Justice Thomas has 'serious doubts' about binding nature of mass-tort bellwether trials
U.S. Supreme Court Justice Clarence Thomas on Monday expressed his “serious doubts” about using bellwether trials in multidistrict litigation to prevent defendants from relitigating issues decided in lawsuits by different plaintiffs.
Thomas voiced his concern about “nonmutual offensive collateral estoppel” in a dissent from the Supreme Court’s decision to deny certiorari in an appeal by E.I. du Pont de Nemours & Co.
The traditional theory of collateral estoppel prevents the same parties from relitigating issues already decided. Nonmutual offensive collateral estoppel is different because it prevents relitigation of issues when the plaintiffs are different, Thomas explained.
The issue arose in a class action suit by 80,000 residents who sued E.I. du Pont de Nemours & Co. over the discharge of an allegedly carcinogenic chemical used to make nonstick cookware into the Ohio River. A court overseeing the multidistrict litigation held three nonbinding bellwether trials in cases selected by the parties. The trials resulted in verdicts for the plaintiffs. E.I. du Pont de Nemours & Co. then settled all the other MDL cases.

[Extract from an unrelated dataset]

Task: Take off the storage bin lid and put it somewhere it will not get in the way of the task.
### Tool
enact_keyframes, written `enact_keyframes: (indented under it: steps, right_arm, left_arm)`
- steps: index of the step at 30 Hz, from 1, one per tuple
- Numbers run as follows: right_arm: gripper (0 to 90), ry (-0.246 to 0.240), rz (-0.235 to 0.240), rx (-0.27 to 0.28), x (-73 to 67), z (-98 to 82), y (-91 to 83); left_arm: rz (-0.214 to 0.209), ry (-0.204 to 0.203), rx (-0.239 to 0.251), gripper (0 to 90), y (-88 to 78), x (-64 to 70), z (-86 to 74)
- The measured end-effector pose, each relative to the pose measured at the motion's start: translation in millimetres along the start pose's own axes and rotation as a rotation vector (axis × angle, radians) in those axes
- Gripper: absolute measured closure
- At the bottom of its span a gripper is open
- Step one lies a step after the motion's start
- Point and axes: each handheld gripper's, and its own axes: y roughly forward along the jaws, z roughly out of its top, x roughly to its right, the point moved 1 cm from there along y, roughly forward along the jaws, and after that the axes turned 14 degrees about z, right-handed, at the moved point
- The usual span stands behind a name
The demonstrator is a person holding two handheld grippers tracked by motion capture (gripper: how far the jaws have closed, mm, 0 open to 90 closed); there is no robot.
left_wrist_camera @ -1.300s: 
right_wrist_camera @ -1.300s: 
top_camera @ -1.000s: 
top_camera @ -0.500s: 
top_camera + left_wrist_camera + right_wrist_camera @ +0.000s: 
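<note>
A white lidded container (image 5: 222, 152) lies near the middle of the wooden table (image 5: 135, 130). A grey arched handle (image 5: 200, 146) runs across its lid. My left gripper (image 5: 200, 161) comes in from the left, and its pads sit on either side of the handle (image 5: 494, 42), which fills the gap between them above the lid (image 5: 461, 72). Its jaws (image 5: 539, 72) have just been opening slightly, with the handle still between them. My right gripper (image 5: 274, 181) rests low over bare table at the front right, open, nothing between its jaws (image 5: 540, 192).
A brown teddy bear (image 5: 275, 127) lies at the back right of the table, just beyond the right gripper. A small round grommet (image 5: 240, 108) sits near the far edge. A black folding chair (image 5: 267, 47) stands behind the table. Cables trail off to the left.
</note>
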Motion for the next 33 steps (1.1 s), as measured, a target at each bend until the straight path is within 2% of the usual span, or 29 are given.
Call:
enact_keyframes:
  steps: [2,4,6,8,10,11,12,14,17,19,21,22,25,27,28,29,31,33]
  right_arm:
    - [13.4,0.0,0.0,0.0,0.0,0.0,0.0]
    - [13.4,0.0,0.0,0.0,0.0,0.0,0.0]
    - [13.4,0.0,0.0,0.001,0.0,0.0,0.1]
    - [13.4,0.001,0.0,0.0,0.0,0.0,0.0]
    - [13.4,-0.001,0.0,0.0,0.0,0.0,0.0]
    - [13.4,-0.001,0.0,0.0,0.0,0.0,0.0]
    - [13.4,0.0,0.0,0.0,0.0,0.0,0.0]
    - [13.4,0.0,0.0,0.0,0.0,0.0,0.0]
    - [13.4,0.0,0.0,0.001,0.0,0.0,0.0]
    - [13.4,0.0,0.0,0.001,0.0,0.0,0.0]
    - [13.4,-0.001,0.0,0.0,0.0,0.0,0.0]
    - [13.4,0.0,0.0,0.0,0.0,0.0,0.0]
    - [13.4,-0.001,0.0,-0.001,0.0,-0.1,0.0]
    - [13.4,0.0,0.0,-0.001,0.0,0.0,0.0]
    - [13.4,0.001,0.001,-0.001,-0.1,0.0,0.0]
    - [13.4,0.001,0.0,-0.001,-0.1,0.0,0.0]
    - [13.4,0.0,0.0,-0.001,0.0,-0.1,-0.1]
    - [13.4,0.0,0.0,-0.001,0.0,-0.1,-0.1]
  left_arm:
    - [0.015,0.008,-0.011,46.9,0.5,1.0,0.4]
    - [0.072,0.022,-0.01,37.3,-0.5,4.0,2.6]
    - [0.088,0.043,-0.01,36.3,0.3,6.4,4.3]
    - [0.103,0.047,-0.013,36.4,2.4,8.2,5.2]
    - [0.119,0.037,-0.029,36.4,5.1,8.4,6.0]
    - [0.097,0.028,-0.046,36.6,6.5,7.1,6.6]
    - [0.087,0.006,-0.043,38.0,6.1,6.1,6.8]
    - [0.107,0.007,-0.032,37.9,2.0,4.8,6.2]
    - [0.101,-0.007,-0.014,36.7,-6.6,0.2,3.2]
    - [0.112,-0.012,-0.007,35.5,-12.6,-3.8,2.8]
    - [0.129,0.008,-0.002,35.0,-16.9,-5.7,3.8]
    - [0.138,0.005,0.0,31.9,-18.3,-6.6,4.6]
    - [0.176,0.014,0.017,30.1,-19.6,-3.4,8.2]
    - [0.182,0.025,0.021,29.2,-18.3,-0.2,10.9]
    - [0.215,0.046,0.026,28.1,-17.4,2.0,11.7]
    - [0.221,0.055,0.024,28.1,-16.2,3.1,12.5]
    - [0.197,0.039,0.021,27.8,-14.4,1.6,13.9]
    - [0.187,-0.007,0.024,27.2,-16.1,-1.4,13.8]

More plaintiffs sued, however, including Travis Abbott, who had testicular cancer, and his wife, Julie Abbott. A federal judge held that E.I. du Pont de Nemours & Co. could not relitigate issues decided in the bellwether trials regarding duty, breach and foreseeability. Causation and damages would still have to be determined, however.
After a trial, jurors awarded Travis Abbott $40 million and Julie Abbott $10 million. Julie Abbott’s award was reduced to $250,000 under a tort reform law. The 6th U.S. Circuit Court of Appeals at Cincinnati affirmed.
Thomas said it is unfair to extend the doctrine of nonmutual offensive collateral estoppel to MDL litigation, which is designed to streamline pretrial issues for all related cases. The bellwether trials are intended to gather information, and experts have described them as nonbinding, he said.
“It is quite a stretch to use a mechanism designed to handle only pretrial proceedings to instead resolve multiple elements of a claim based on a few nonbinding bellwether trials,” Thomas said. “The MDL court thus used a tiny fraction of the cases against du Pont to impose sweeping liability—all without any warning to du Pont of the bellwether trials’ import.”
Binding MDL defendants after bellwether trials raises concerns about fairness and due process issues, Thomas said.
“Given that MDLs constitute a large part of the federal docket, this issue should be resolved sooner rather than later,” he said.
Justice Brett Kavanaugh also said he would have heard the case, but he did not join Thomas’ dissent.
Publications covering Thomas’ dissent include SCOTUSblog, Reuters, Law.com and Courthouse News Service.